▸ WORK REQUIRED: Please report how many lines in the data underneath hold the word "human", with no other text.

▸ DATA UNDER STUDY:
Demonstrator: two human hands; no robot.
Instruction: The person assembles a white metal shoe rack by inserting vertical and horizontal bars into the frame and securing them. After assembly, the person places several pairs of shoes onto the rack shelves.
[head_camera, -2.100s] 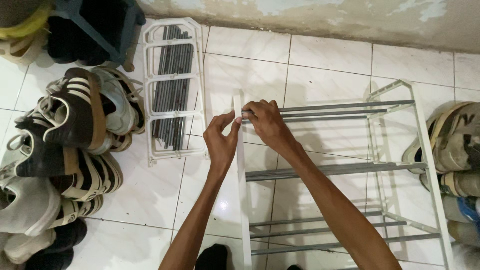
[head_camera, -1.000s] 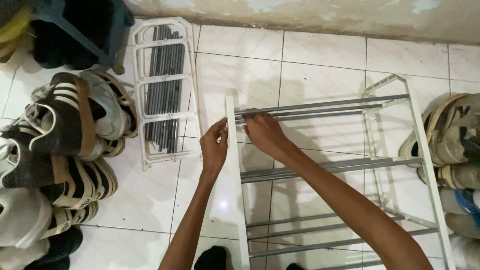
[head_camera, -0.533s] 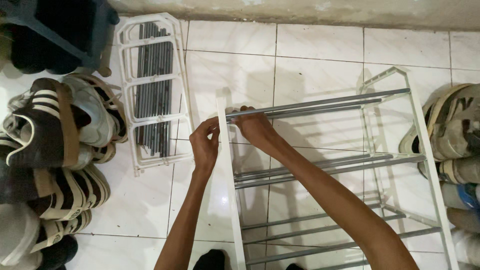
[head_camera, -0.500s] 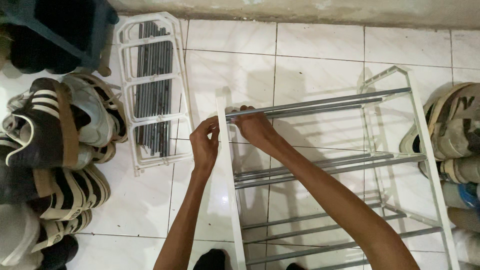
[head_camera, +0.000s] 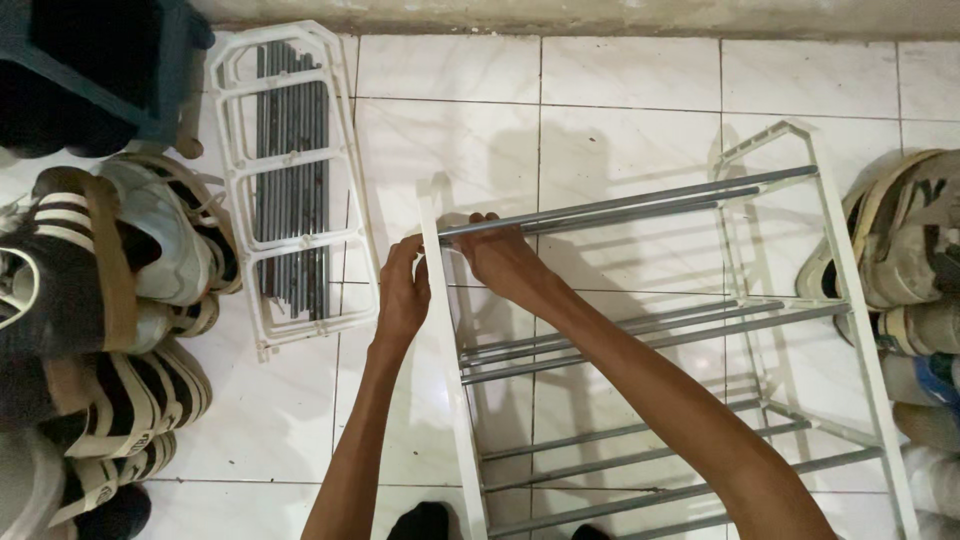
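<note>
- left hand (head_camera: 402, 292) clamped on white side frame (head_camera: 443, 340) of the shoe rack
- right hand (head_camera: 505, 258) closed around top grey rod (head_camera: 640, 198) at frame joint

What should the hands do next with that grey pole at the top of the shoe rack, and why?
Probably push the top grey rod a bit further into the white side frame. The right hand grips the rod's end right at the frame, and the left hand braces the frame from outside.
</note>
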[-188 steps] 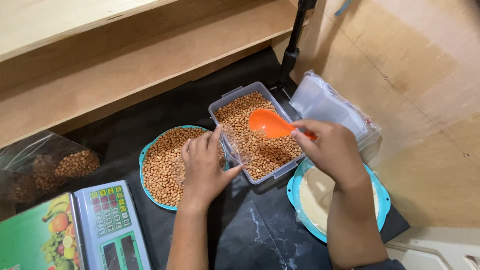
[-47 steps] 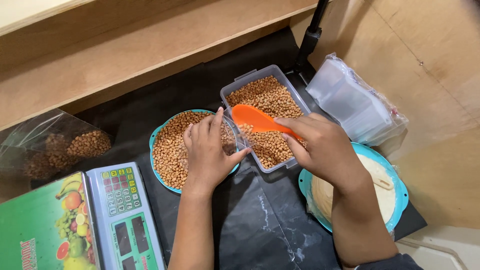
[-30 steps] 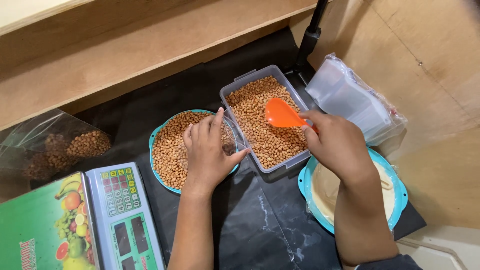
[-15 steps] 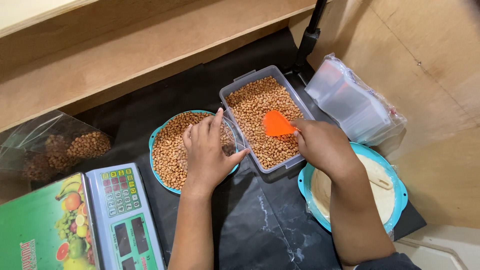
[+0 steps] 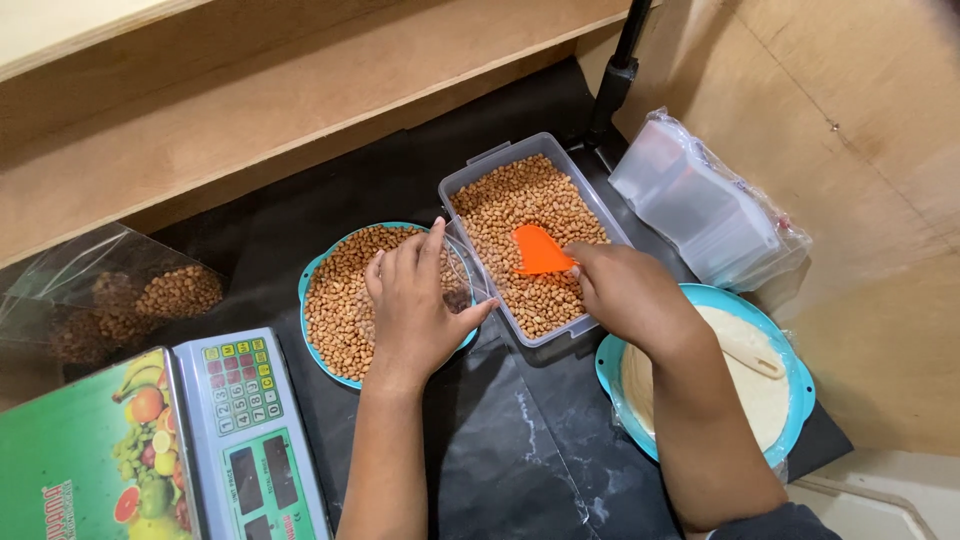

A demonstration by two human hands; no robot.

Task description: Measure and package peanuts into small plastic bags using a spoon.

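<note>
Item 1: right hand point(image 5: 630, 295), centre-right of frame, fingers closed round handle of orange scoop point(image 5: 541, 250); scoop blade dug into peanuts point(image 5: 520, 215), tilted, tip toward upper left.

Item 2: clear rectangular tub point(image 5: 600, 215), centre of frame, approx. full of peanuts, set on black marbled counter point(image 5: 510, 440).

Item 3: left hand point(image 5: 415, 305), centre-left, fingers curled over and gripping small clear plastic bag point(image 5: 462, 275); bag mouth held just beside tub's near-left wall, a few nuts visible inside. How tight the pinch was, couldn't tell.

Item 4: teal round basin point(image 5: 312, 330) under left hand, also holding peanuts, touching or v. near the tub.

Item 5: second teal basin point(image 5: 790, 370), lower right, w/ pale flat contents and plastic wrap; right forearm crossed over it.

Item 6: stack of clear empty bags point(image 5: 705, 200), upper right, against plywood wall.

Item 7: digital weighing scale point(image 5: 235, 430), lower left, keypad + fruit-print panel.

Item 8: clear bag of peanuts point(image 5: 150, 295), left edge, lying below wooden shelf point(image 5: 250, 110).

Item 9: black stand pole point(image 5: 615, 80), top centre-right, behind tub.
</note>
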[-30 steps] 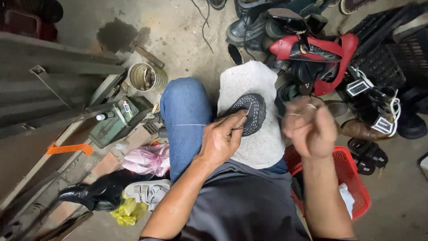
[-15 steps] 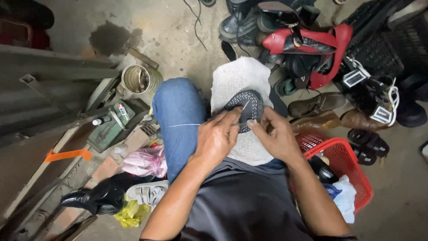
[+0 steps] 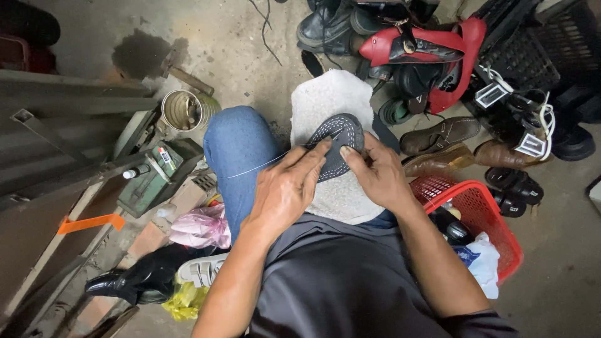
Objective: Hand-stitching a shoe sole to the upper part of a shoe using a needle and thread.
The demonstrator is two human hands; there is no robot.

▸ RESPONSE: 3